■ **Instructions for the task**:
Copy out all of the data below with no alterations.

===== Data section =====

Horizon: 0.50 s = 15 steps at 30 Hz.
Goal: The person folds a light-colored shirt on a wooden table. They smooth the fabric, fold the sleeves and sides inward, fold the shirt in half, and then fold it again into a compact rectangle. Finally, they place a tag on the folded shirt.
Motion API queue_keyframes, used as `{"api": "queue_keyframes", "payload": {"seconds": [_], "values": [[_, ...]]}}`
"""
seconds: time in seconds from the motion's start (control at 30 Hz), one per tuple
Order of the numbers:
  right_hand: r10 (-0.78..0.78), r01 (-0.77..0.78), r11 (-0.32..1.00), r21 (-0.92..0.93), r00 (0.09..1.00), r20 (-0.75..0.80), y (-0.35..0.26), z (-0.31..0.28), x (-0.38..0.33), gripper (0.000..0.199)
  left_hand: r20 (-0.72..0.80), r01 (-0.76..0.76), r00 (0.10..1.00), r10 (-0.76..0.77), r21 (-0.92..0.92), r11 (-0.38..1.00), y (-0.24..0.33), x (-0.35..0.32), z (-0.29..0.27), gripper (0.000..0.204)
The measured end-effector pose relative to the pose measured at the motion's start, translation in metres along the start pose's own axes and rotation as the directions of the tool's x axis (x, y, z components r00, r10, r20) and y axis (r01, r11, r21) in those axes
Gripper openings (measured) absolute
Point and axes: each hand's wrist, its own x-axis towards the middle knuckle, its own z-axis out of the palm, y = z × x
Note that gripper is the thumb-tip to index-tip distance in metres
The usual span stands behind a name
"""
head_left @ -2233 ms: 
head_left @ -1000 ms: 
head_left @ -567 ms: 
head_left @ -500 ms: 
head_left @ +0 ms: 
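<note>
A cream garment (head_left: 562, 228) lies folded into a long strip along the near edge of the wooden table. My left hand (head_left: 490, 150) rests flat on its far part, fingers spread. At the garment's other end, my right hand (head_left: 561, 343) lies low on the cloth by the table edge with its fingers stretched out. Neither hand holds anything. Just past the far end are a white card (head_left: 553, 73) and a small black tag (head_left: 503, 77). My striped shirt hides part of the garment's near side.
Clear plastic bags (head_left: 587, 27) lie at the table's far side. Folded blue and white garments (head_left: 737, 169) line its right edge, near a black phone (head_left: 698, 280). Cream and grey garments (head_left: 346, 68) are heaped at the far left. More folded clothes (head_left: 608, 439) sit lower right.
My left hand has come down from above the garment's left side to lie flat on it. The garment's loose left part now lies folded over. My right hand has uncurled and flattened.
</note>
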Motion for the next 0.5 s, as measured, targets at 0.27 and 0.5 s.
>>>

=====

■ **Task output**:
Horizon: 0.50 s = 15 steps at 30 Hz.
Goal: The person folds a light-colored shirt on a wooden table. They smooth the fabric, fold the sleeves and sides inward, fold the shirt in half, and then fold it again into a compact rectangle. Finally, they place a tag on the folded shirt.
Motion API queue_keyframes, used as `{"api": "queue_keyframes", "payload": {"seconds": [_], "values": [[_, ...]]}}`
"""
seconds: time in seconds from the motion's start (control at 30 Hz), one per tuple
Order of the numbers:
  right_hand: r10 (-0.78..0.78), r01 (-0.77..0.78), r11 (-0.32..1.00), r21 (-0.92..0.93), r00 (0.09..1.00), r20 (-0.75..0.80), y (-0.35..0.26), z (-0.31..0.28), x (-0.38..0.33), gripper (0.000..0.199)
  left_hand: r20 (-0.72..0.80), r01 (-0.76..0.76), r00 (0.10..1.00), r10 (-0.76..0.77), r21 (-0.92..0.92), r11 (-0.38..1.00), y (-0.24..0.33), x (-0.35..0.32), z (-0.29..0.27), gripper (0.000..0.204)
The measured end-effector pose relative to the pose measured at the motion's start, translation in metres along the start pose's own axes and rotation as the directions of the tool's x axis (x, y, z components r00, r10, r20) and y axis (r01, r11, r21) in those axes
Gripper openings (measured) absolute
Point and axes: each hand's wrist, its own x-axis towards the middle knuckle, its own z-axis out of the palm, y = z × x
Note that gripper is the thumb-tip to index-tip distance in metres
The usual span stands behind a name
"""
head_left @ -2233 ms: 
head_left @ -1000 ms: 
head_left @ -567 ms: 
head_left @ -500 ms: 
head_left @ +0 ms: 
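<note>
A cream garment (head_left: 562, 228) lies folded into a long strip along the near edge of the wooden table. My left hand (head_left: 490, 150) rests flat on its far part, fingers spread. At the garment's other end, my right hand (head_left: 561, 343) lies low on the cloth by the table edge with its fingers stretched out. Neither hand holds anything. Just past the far end are a white card (head_left: 553, 73) and a small black tag (head_left: 503, 77). My striped shirt hides part of the garment's near side.
Clear plastic bags (head_left: 587, 27) lie at the table's far side. Folded blue and white garments (head_left: 737, 169) line its right edge, near a black phone (head_left: 698, 280). Cream and grey garments (head_left: 346, 68) are heaped at the far left. More folded clothes (head_left: 608, 439) sit lower right.
My left hand has come down from above the garment's left side to lie flat on it. The garment's loose left part now lies folded over. My right hand has uncurled and flattened.
</note>
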Motion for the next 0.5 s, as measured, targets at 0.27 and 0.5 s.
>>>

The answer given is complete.